(Suddenly 30). With two weeks to go now until the big three-o, I've started to get a little worried about the strength of my resolve. For one, six weeks ago I was dead set determined to loose ten kilograms and kick Zumba's ass. And two, I was going to get a swimming pool to show off my new bikini body.
I haven't lost ten kilograms , I've gained two and half. I haven't been to Zumba because for some reason, every Friday night in Cairns for the last six weeks it has rained! And, as for the swimming pool - no need. It has been raining so much that my backyard is now an Olympic size swimming pool.
I guess you have to be careful what you wish for.
So, in light of the fact that my thighs are still clearly plotting against me and my lazy ass is too afraid to catch the sniffles because of a bit of rain, I've decided to make more achievable goals for the next fortnight.
1. I will not cry my eyes out on April 2nd. I still have ten years before I'm forty anything.
2. I will go back on my diet and stop folding to supermarket pressure and eating hot cross buns three weeks before Easter.
3. I will not buy chocolate. I will not let my husband buy me chocolate even when it's PMS time and I'm screaming at him for it.
4. I will get a tattoo, or at the very least, design one with good intentions of it someday marking my pasty white flesh.
5. I will drink less soda. It is not part of the healthy food groups no matter how much I keep trying to convince myself that 'sugar free' means 'good for you'.
6. I will get a haircut. I am not Rapunzel.
7. I will stop biting my fingernails ... for real this time.
8. I will try to read at least one book per week.

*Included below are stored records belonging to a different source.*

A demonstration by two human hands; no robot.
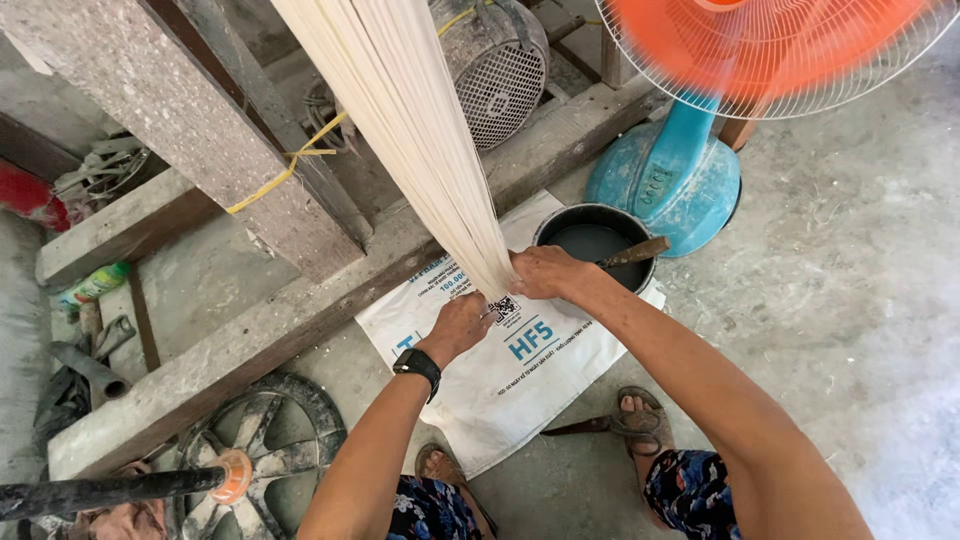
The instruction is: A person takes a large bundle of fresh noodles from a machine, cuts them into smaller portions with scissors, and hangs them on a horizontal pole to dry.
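Note:
A long sheet of pale cream noodle strands (410, 120) hangs down from above the frame and narrows to a bundle. My left hand (458, 325), with a black watch on its wrist, grips the bundle's lower end from below. My right hand (543, 272) closes on the same end from the right. Both hands meet just above a white printed sack (520, 375) spread on the floor.
A dark round pot (592, 240) with a stick in it sits by my right hand. A blue-based fan (680, 170) with an orange blade spins at upper right. Concrete beams (250, 330), a motor (495, 70) and a wheel (260, 460) lie left. My sandalled feet stand below.

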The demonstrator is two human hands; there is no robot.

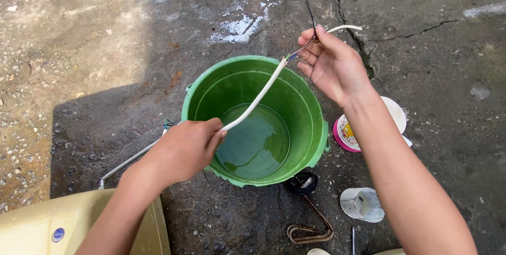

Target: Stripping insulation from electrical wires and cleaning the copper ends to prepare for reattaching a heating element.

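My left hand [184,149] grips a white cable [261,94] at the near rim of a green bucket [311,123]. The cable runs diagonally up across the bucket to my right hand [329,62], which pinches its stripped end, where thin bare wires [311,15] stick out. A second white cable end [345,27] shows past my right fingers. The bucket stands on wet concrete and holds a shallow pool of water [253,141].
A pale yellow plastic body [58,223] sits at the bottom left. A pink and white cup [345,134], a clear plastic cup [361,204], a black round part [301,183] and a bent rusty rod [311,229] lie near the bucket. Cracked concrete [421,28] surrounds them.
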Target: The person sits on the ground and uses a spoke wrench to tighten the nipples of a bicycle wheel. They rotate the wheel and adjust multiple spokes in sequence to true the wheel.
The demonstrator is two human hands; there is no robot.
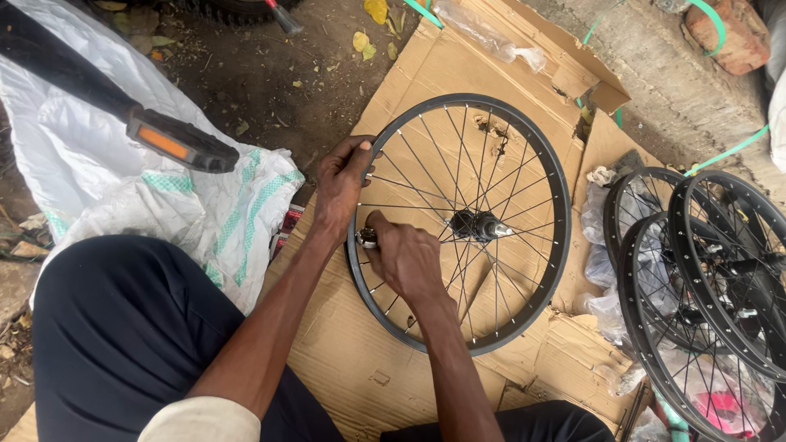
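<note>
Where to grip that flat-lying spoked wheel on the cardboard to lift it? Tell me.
Grip the spoked wheel by its black rim at the bare far-right arc, coming from outside and above. It lies flat on the cardboard; thin spokes fill the inside, and the left hand and right hand occupy the near-left edge.

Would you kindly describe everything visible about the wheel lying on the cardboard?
The wheel has a black rim, thin metal spokes and a shiny hub at its centre, with no tyre. It lies flat on flattened cardboard. The left hand grips the rim's near-left edge; the right hand rests over the spokes, pressing a small silvery tool at the rim.
</note>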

9. I will stop getting pissy about my lack of time. After all, I've had thirty years of scheduling practice, you'd think I'd have the time management thing licked by now.
10. I will probably forget about all these goals but nevertheless will honor the intent behind them.
So that's my round up for turning thirty. I should probably have thrown in world peace, kindness towards others and my favourite - perform a miracle. But, since I already have my minions working on all three of the above, I can concentrate on the baby steps and a side order of world domination.
Alas, I will let you know if the world ends on April 2nd. I will tell you if the wrinkles take over and devour my face, or if my weak knees deiced to make me bust any unnecessary moves. I will cry out in anguish if I end up with a fringe after my haircut, and I will pray for absolution if the chocolate fetish wins out.